> **How to complete this task**
After finding the line with "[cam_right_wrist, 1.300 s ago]" in the entries below, retype exactly each line from there through the line with "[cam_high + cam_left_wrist", including that final line.
──────── Provided information
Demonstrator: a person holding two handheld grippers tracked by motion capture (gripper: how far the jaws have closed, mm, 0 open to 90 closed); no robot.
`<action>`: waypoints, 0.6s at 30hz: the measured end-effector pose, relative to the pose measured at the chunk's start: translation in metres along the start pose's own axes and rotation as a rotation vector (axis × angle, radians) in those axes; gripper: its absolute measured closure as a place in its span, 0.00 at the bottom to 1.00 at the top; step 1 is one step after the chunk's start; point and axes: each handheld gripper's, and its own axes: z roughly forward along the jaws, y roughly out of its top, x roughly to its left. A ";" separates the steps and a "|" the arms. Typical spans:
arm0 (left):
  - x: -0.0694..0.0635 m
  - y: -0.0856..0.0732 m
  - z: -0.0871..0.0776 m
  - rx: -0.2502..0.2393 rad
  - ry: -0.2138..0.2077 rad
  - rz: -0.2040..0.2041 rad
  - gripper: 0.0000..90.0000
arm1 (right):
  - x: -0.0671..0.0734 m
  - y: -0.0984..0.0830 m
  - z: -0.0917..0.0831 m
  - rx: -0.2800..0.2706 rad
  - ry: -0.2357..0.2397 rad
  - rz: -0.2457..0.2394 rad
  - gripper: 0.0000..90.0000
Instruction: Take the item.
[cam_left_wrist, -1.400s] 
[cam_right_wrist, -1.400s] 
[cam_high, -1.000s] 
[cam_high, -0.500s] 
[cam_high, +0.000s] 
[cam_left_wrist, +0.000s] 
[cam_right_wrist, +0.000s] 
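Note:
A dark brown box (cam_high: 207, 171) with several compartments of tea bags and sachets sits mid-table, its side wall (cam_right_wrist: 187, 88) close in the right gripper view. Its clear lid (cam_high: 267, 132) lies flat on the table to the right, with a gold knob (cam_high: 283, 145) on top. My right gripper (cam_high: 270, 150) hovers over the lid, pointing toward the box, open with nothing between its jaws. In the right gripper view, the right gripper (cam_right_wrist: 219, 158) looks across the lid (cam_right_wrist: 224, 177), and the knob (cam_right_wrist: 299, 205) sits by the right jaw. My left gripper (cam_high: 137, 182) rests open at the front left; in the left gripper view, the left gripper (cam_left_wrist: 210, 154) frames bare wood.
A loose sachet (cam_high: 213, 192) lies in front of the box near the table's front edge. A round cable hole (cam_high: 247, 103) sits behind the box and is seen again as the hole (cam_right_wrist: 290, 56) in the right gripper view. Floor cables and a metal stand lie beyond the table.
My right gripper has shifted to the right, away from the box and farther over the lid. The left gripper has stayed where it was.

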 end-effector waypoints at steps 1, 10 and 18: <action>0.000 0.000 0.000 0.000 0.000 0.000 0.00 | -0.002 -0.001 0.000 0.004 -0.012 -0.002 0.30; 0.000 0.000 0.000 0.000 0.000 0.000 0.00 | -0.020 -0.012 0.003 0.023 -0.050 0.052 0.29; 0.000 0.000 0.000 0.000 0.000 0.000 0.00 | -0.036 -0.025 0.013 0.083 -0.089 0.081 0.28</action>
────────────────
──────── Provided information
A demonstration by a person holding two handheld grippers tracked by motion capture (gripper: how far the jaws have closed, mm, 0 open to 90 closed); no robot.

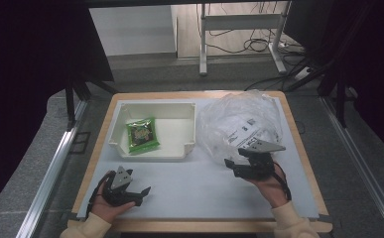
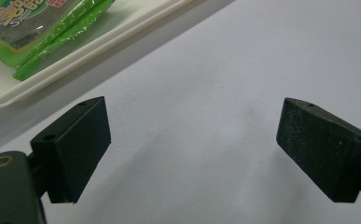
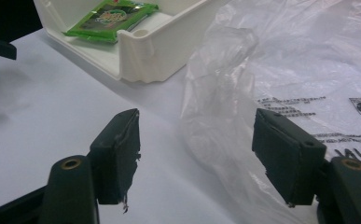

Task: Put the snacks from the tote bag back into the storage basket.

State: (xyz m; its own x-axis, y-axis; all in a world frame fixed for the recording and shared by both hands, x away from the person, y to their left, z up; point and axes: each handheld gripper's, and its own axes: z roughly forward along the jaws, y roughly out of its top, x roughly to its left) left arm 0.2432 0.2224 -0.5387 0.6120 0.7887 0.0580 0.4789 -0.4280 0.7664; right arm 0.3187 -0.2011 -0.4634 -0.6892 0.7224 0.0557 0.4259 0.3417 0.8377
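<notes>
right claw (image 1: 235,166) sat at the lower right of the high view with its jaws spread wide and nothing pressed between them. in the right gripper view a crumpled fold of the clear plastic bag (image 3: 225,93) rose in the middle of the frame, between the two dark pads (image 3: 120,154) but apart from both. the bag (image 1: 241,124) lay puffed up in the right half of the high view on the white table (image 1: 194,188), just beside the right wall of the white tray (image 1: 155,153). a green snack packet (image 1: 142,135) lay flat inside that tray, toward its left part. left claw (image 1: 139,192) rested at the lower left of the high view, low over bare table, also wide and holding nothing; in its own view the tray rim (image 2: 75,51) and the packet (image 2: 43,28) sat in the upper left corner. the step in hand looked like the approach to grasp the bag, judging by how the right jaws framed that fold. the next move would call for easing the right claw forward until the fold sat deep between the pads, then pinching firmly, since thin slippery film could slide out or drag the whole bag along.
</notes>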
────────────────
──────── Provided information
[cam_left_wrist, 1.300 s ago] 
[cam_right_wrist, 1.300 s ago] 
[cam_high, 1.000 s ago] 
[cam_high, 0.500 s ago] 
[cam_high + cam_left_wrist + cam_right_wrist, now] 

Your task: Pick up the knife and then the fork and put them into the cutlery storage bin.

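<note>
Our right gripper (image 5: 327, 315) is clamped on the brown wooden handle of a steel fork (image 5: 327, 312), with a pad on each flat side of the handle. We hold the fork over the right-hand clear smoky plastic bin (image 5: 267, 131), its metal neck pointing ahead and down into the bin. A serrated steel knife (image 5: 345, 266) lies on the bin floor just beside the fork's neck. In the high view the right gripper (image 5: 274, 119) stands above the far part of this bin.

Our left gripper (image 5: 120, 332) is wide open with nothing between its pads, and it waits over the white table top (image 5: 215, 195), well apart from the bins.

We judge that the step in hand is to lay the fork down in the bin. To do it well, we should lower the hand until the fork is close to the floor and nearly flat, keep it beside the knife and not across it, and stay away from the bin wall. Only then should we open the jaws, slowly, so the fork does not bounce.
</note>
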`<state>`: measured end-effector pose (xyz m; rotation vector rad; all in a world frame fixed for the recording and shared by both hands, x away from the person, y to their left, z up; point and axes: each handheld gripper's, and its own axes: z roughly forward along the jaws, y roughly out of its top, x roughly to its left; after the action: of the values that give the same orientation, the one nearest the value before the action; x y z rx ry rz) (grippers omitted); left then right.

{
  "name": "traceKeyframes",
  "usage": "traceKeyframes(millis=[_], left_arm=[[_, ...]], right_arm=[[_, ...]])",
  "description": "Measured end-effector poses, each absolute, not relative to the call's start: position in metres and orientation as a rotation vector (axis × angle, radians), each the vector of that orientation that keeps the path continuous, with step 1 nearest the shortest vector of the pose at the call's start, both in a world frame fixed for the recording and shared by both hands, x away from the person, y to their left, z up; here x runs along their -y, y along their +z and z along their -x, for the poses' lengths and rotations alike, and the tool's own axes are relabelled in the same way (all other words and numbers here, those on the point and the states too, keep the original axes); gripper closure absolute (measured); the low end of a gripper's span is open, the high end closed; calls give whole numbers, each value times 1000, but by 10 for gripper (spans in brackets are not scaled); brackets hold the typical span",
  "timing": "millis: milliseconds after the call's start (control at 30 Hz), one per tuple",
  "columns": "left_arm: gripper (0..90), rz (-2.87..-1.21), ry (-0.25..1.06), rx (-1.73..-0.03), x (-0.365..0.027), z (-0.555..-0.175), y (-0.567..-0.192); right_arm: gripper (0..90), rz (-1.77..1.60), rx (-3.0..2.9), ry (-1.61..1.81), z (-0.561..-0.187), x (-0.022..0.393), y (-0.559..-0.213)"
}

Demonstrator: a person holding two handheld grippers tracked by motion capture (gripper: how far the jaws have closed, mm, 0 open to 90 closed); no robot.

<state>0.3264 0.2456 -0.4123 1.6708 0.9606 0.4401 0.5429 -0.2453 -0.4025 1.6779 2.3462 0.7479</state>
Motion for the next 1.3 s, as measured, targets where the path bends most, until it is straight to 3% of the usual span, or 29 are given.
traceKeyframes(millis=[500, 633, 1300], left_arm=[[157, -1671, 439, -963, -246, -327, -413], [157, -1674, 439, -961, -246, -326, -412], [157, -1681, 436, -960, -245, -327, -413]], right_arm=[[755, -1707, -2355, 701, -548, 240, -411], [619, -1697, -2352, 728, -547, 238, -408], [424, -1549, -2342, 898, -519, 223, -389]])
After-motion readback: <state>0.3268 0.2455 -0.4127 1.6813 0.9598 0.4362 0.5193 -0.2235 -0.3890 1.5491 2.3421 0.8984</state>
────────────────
> **Result of this exercise**
[cam_right_wrist, 1.300 s ago] 
[cam_high, 1.000 s ago] 
[cam_high, 0.500 s ago] 
[cam_high + cam_left_wrist + cam_right_wrist, now] 

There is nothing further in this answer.